There’s a fine line between thinking about somebody and thinking about not thinking about somebody, but I have the patience and the self-control to walk that line for hours – days, if I have to.
I finished reading A Visit From the Goon Squad by Jennifer Egan on the morning of New Year’s Eve. Thank goodness I did because it meant that this book could be the best book I read in 2012. Last year was not a good year for me and novels. It was looking quite hopeless in terms of having a favourite book for a long while there. Egan’s book is filled with wonderful, wonderful lines (especially ones that sound exactly like Twitter) and I thoroughly enjoyed the character studies. I love this book and Egan is my latest favourite author find, I think, but I have one teeny tiny complaint and that is that like Jonathan Franzen’s Freedom it is trying to be a zeitgeist novel and that’s a big ambition for a reader to take on. (I personally prefer when Franzen went intimate, like with The Corrections or even when he wrote something much cleverer than I think he knew he was writing, like with The Twenty-Seventh City). Anyway, A Visit From the Goon Squad was very satisfying.. have you read it and if so, what did you think?
P.S. Notice how I have been mostly too lazy even for my lazy blogging idea these holidays?

Just in time, I was looking for something to read!
Yes, I’ve read it. I loved it. It took me places I had no idea I was going to. The language was mesmerizing. I think Egan and Franzen’s desire/ambition to write a zeitgeist novel is cultural, just in their DNA. You’re right, it is a mammoth ask, and I resisted it, but I found, especially with this book, it totally worked.

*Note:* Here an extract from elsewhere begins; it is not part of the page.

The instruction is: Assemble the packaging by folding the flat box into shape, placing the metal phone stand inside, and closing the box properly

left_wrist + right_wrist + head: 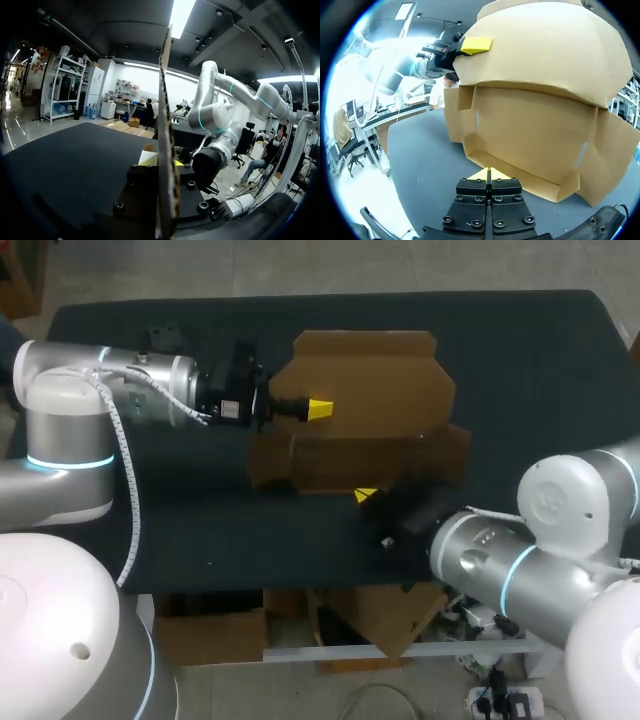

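Head view: a brown cardboard box (360, 370), partly folded, sits at the middle of the dark table (520, 360). Its large panel is on the far side, and lower walls and flaps spread toward the near side. The left arm enters from the left. The left gripper (318, 411) is at the left part of the large panel, with one yellow tip showing against the cardboard. The right arm enters from the near right. The right gripper (366, 496) is at the box's near edge, with a yellow tip just touching the cardboard there. A small dark object (165, 337) lies at the far left of the table, well apart from the box.

Left wrist view: the box (165, 100) is seen edge-on as a thin upright sheet. It rises from between the fingers of the left gripper (164, 161), which press on it from both sides and grip it. The table (75, 160) stretches ahead.

Right wrist view: the fingers of the right gripper (489, 173) are pressed together with only a thin seam between them and nothing visibly held. Their yellow tips meet just at the near low wall of the box (535, 130). The box stands ahead of the gripper on the table (420, 165), its large panel leaning overhead. The left gripper (476, 45) grips that panel's far upper edge.
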Controlling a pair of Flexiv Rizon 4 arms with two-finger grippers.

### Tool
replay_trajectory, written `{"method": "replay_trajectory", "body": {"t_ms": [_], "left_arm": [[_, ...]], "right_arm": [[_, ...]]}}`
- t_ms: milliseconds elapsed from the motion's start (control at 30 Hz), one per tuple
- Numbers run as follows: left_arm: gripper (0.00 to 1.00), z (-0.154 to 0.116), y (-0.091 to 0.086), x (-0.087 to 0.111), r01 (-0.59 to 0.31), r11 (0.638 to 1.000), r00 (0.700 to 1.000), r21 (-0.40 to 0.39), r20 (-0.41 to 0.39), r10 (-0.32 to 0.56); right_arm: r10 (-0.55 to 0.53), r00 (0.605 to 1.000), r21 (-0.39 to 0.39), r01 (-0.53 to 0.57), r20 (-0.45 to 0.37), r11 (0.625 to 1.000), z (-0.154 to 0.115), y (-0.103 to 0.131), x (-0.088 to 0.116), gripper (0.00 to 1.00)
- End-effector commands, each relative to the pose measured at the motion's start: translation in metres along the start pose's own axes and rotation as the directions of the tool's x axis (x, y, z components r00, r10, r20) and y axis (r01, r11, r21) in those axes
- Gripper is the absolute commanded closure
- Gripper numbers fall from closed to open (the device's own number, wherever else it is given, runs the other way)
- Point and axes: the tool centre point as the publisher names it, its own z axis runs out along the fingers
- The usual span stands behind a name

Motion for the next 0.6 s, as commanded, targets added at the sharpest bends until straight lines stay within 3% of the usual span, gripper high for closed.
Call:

I started it and really couldn’t get into it. It’s unusual for me to put a book down, but I did with this one, despite multiple recommendations from people whose taste I trust. I did love “Invisible Circus,” though, so I might try again.
Read it, didn’t love it. Loved things about it, some chapters and characters and the writing but it didn’t gel somehow, as a whole. When I think about it now (I read it in 2011) I can recall only vignettes.
By far my favorite book of 2011 — I read it that summer. And, lucky me, Jennifer Egan has twice been a guest in the craft class of the Writers Studio (where I’m both a student and teacher), and in the second class she told us all about the PowerPoint presentation story, which wasn’t even in the book when she sold it. I cry when I read that story. Charts and graphs! And I cry.